In recent months, multiple US law enforcement agencies have responded to ATM jackpotting attacks targeting Direct Memory Access (DMA) of various ATM models and manufacturers by bypassing traditional security controls – resulting in significant financial loss and operational disruption.

DMA attack vulnerabilities may exist across all ATM manufacturers and models.

Attackers gain physical access to the ATM’s upper enclosure (top hat), power it down, open the main computer case (housing), connect malicious hardware (such as a DMA card or PCILeech device) to an internal port, and then power the ATM back up to directly access the memory by installing and/or executing malware on the ATM. This method is effective regardless of ATM brand or model, and older models may lack BIOS (Basic Input/Output System)1 or other firmware update support

Technical Details and Attack Vectors

• Hardware Exploitation: Attackers target PCIe and M.2 ports, now standard in many ATMs. DIMM slots for RAM modules are also potentially vulnerable.

• DMA Attack Mechanism: DMA attacks enable direct injection into RAM, bypassing antivirus, whitelisting, and other operating system (OS)-level controls.

• Security Override: Once RAM is accessed, attackers can override security factors and issue direct disk commands.

Device Components Used in Recent Attacks

The following images represent typical components recovered from ATM DMA incidents. These devices, which can include a Raspberry Pi, DMA card, PCI adapter card, hot spot device, and an external USB power supply, can be used to facilitate direct access to ATM memory and bypass security controls.

Mitigation Recommendations

Successful mitigation requires a multi-layered strategy and may include the following actions.

• Update and set strong BIOS passwords (never keep default passwords).

• Configure BIOS to disable unused ports or expansion slots that provide DMA access (PCIe, M.2, etc.).

• To mitigate unauthorized access for ATMs lacking BIOS or other firmware support, vulnerable ports may be physically shut with epoxy. A secondary option may be using tamper-proof seals on vulnerable ports.

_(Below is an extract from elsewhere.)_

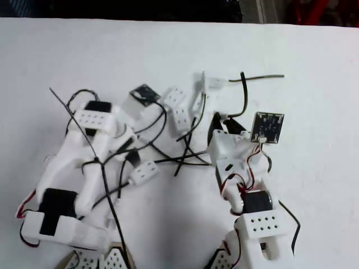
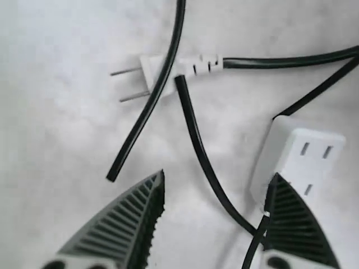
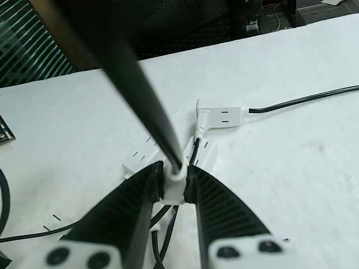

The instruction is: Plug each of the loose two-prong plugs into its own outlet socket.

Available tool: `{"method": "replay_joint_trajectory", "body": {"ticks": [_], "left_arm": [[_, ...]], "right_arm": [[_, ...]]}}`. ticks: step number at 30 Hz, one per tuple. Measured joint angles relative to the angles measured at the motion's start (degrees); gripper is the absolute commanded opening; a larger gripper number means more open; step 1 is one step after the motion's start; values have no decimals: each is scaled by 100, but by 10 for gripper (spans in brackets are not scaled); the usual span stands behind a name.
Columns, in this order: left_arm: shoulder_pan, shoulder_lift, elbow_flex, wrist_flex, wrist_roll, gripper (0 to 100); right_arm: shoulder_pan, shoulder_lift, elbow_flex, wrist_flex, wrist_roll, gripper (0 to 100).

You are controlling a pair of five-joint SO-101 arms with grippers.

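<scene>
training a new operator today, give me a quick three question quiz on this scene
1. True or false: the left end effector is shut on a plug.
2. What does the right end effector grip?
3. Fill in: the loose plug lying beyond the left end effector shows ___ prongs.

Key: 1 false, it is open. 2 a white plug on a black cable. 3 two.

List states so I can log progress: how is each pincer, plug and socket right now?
left pincer, open, holding nothing.
right pincer, shut on held plug.
held plug, clamped, cable attached.
loose plug, lying flat, prongs bare.
outlet socket, visible slots empty.
</scene>
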Motion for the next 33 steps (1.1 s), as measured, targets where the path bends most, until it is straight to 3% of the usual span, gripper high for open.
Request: {"method": "replay_joint_trajectory", "body": {"ticks": [6,10,15,23,33], "left_arm": [[-123,-1029,0,686,-18,286],[-246,-2295,0,1240,-18,286],[-642,-3648,607,1319,-18,286],[-1697,-4440,2356,255,492,286],[-1925,-4440,3569,-1046,1609,286]], "right_arm": [[-62,0,0,9,0,17],[-695,-18,0,325,53,17],[-1829,-18,0,677,404,17],[-3042,-18,0,651,466,17],[-3147,1679,0,-308,466,17]]}}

However, both methods may result in damage to the motherboard.

• Implement physical protection measures (to include protecting ports) and monitor physical access to ATMs.

• Implement additional software protections that monitor and block new hardware changes or that recognize that they may be bypassed if memory is compromised.

• Disable or physically secure unused expansion slots (network, Wi-Fi, video, etc.).

• Upgrade hardware to support Kernel DMA protection available in newer hardware and operating systems.

• Review logs for ATM power cycles, hardware changes, foreign device drivers, chained suspicious events, and cash discrepancies, which are key indicators of attack.

• Implement real-time monitoring to identify attacks in progress.

• Use Windows Group Policy to block unauthorized hardware changes.

• Use application and hardware whitelisting where possible.

• Employ advanced endpoint protection and sandboxing, as attackers may attempt to disable these tools.

Contact Your ATM Manufacturer for Further Guidance and Support

Background

DMA is a standard technology on most computers that provides the hardware with the ability to directly interact with the memory of the system for increased performance of large data transfers. DMA is legitimately used in standard technologies like PCI Express (PCIe), FireWire, Thunderbolt, PCMCIA (PC Card), CardBus, and ExpressCard.